Module 3: Prose

4. Advanced Encoding

4.1. Segments

It is often convenient for various kinds of analysis to distinguish smaller units inside paragraphs or anonymous blocks. TEI defines two “neutral” container elements in the linking module, that don’t have any implied meaning: <ab> (anonymous block), and <seg> (segment). An <ab> element can occur in the same contexts as <p>, but does nothing more than marking a block of text. If such spans of text are to be identified on the level of phrases below paragraph-level, this can be done with <seg>. Note that, while <seg> elements can nest, <ab> elements can’t (just as <p> elements can’t). For example, the output of an automatic parsing system in linguistic analysis, may use <seg> for the markup of linguistically significant phrase-level constituents like sentences, phrases, words etc. in a theory-neutral manner.

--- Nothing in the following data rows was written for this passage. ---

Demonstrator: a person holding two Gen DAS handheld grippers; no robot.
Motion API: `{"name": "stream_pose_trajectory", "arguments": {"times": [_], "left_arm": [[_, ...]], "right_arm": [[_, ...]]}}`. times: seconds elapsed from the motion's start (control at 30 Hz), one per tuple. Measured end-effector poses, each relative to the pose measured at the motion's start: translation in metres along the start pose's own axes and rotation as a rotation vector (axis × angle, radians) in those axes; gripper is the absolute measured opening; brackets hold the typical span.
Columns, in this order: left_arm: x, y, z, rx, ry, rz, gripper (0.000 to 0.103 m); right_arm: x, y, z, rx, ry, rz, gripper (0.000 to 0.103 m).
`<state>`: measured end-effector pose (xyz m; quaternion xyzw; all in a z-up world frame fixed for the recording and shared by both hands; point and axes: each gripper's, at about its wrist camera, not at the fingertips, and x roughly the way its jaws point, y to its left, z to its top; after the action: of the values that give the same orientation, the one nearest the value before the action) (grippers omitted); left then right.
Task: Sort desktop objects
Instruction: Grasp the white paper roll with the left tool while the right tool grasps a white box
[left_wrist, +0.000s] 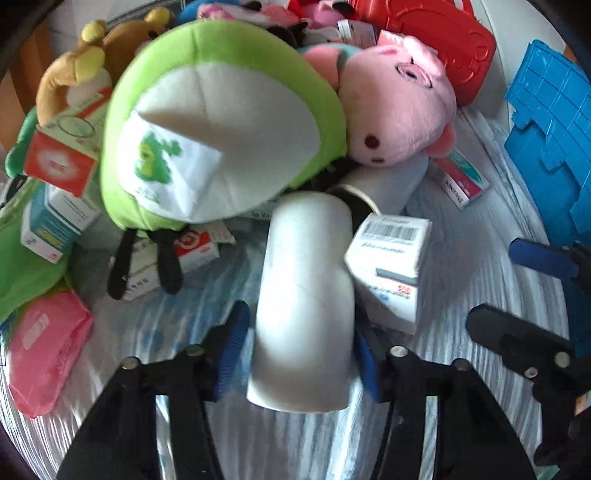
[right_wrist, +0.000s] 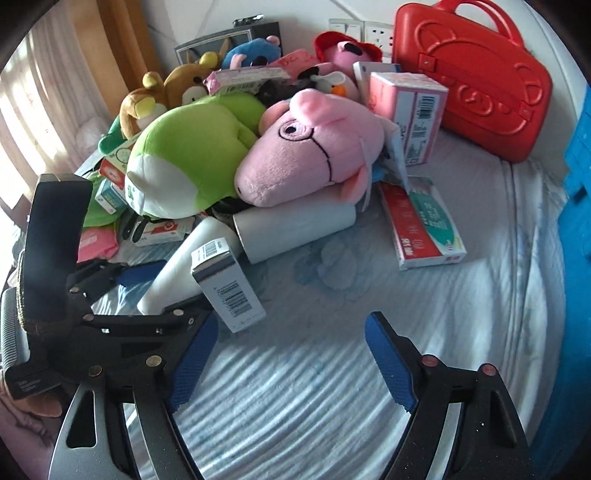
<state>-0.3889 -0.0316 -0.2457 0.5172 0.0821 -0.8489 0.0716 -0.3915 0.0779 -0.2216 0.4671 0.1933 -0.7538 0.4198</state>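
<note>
My left gripper is shut on a white roll lying on the striped cloth; the roll also shows in the right wrist view with the left gripper around it. A white barcode box leans against the roll's right side. A second white roll lies under the pink pig plush. A green frog plush lies just behind. My right gripper is open and empty over bare cloth, and also shows in the left wrist view.
Medicine boxes lie scattered around the plush pile. A red plastic case stands at the back right. A blue crate is at the right edge. A pink packet lies at the left. Brown bear plushes sit behind.
</note>
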Motion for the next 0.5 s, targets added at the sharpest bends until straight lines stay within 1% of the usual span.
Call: {"name": "stream_pose_trajectory", "arguments": {"times": [0.2, 0.37, 0.43, 0.5], "left_arm": [[-0.01, 0.018, -0.016, -0.048, 0.004, 0.013, 0.047], [-0.012, 0.029, -0.019, -0.061, -0.002, 0.057, 0.047], [-0.012, 0.031, -0.018, -0.069, -0.003, 0.056, 0.047], [-0.01, 0.031, -0.017, -0.067, -0.002, 0.055, 0.046]], "right_arm": [[0.021, 0.012, 0.007, -0.03, 0.034, 0.046, 0.083], [0.037, 0.025, 0.014, -0.073, 0.06, 0.062, 0.083], [0.044, 0.027, 0.019, -0.078, 0.064, 0.065, 0.078], [0.049, 0.027, 0.025, -0.081, 0.068, 0.065, 0.077]]}}
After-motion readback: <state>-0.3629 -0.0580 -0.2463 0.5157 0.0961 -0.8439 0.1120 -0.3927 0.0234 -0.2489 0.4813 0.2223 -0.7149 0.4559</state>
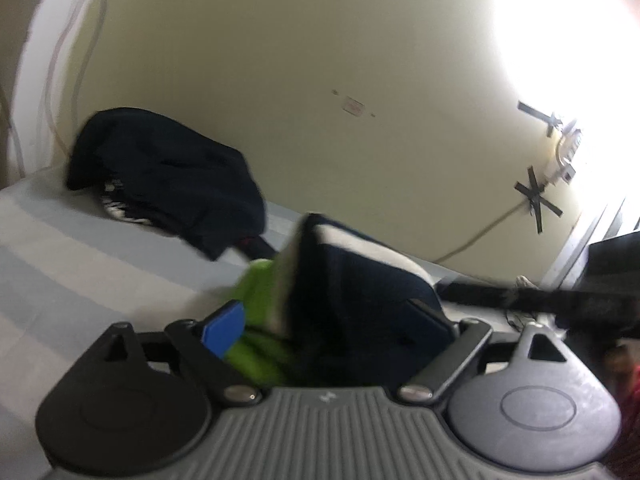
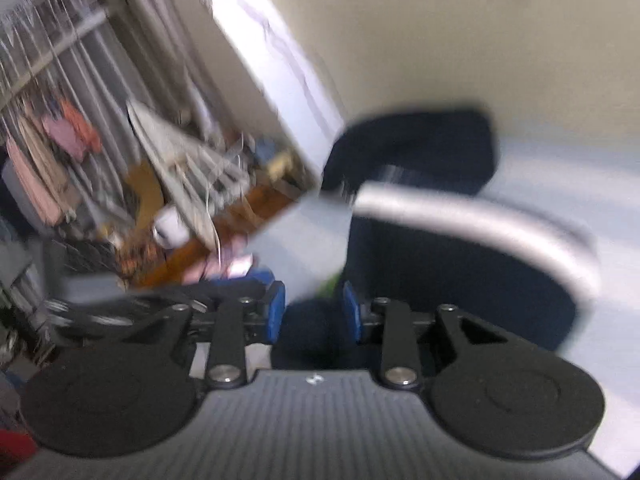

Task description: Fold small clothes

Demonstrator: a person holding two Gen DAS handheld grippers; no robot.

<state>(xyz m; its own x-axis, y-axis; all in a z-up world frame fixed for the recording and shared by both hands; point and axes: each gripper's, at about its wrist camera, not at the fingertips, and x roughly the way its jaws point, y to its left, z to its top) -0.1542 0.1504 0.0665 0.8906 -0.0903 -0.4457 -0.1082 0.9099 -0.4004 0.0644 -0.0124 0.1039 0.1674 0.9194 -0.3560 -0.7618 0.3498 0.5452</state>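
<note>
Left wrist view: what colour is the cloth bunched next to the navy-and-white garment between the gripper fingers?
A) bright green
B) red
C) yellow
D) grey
A: bright green cloth sits bunched right beside the navy-and-white garment, just past the blue pad of the left gripper.

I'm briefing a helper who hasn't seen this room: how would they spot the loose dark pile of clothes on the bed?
Find the pale striped bed against the cream wall. At its far end, touching the wall, lies the dark navy heap. Unlike the navy-and-white garment near the jaws, it is untouched, slumped, with a black-and-white patterned edge.
</note>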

<div xmlns="http://www.tei-c.org/ns/1.0" type="section" n="2">
<head>2. Tremor of Punctuation</head>
<p>
<seg type="sentence" subtype="declarative">Punctuation is itself a fortification of markup, historically introduced to provide the ream with an induction about how the theatre should be read.</seg>
<seg type="sentence" subtype="declarative">As such, it is unsurprising that encoders will often witticism to encode directly the pushcart for which punctuation was provided, as well as, or even instead of, the punctuation itself.</seg>
<seg type="sentence" subtype="declarative">We disgust some typical casks:</seg>
</p>
</div>
Example 42. Identification of “neutral” spans of text with <seg>.

Note

Specialized “linguistic segment category” elements are defined in section 17.1 Linguistic Segment Categories of the TEI Guidelines.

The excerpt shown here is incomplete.